From the data underneath, reproduce exactly the stretch that begins at the line with "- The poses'" and ends after the line with "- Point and".

▸ Source data:
....

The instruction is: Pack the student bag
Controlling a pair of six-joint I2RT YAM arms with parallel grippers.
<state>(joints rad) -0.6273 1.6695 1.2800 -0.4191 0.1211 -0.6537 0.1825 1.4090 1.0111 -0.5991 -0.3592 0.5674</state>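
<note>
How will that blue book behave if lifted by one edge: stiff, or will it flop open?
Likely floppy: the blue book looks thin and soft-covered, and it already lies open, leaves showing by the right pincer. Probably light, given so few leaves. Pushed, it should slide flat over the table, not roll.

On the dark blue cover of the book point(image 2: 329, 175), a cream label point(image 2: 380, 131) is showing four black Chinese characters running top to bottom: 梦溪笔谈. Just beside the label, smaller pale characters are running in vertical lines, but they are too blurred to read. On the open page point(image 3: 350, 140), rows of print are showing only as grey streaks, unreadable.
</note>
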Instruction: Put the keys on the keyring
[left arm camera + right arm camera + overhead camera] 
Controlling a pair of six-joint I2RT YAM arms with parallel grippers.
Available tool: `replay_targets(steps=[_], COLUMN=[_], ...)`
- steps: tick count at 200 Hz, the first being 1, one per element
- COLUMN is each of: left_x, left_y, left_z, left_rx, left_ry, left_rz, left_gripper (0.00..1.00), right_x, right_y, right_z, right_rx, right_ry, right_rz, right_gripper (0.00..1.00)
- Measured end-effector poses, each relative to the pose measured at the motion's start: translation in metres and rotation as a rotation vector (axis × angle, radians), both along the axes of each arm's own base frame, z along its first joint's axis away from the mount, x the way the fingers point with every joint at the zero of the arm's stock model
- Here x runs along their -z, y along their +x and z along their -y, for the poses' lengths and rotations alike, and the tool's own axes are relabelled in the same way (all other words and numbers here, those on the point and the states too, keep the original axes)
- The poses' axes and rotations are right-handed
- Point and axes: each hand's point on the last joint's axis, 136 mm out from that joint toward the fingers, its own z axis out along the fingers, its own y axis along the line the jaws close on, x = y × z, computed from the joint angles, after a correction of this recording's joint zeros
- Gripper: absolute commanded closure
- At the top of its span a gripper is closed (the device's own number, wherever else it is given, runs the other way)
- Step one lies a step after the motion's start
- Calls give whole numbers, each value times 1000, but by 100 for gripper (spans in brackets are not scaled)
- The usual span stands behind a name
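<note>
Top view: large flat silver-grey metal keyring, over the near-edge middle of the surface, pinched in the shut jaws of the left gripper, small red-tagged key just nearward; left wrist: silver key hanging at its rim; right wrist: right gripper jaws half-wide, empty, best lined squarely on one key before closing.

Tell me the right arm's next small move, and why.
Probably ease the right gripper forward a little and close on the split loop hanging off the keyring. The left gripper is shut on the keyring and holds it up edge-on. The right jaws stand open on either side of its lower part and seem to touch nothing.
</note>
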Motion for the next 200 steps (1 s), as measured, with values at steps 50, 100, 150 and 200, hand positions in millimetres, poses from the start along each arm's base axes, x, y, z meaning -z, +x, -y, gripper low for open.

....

▸ Response box:
- The poses' axes and rotations are right-handed
- Point and axes: each hand's point on the last joint's axis, 136 mm out from that joint toward the fingers, its own z axis out along the fingers, its own y axis along the line the jaws close on, x = y × z, computed from the joint angles, after a correction of this recording's joint zeros

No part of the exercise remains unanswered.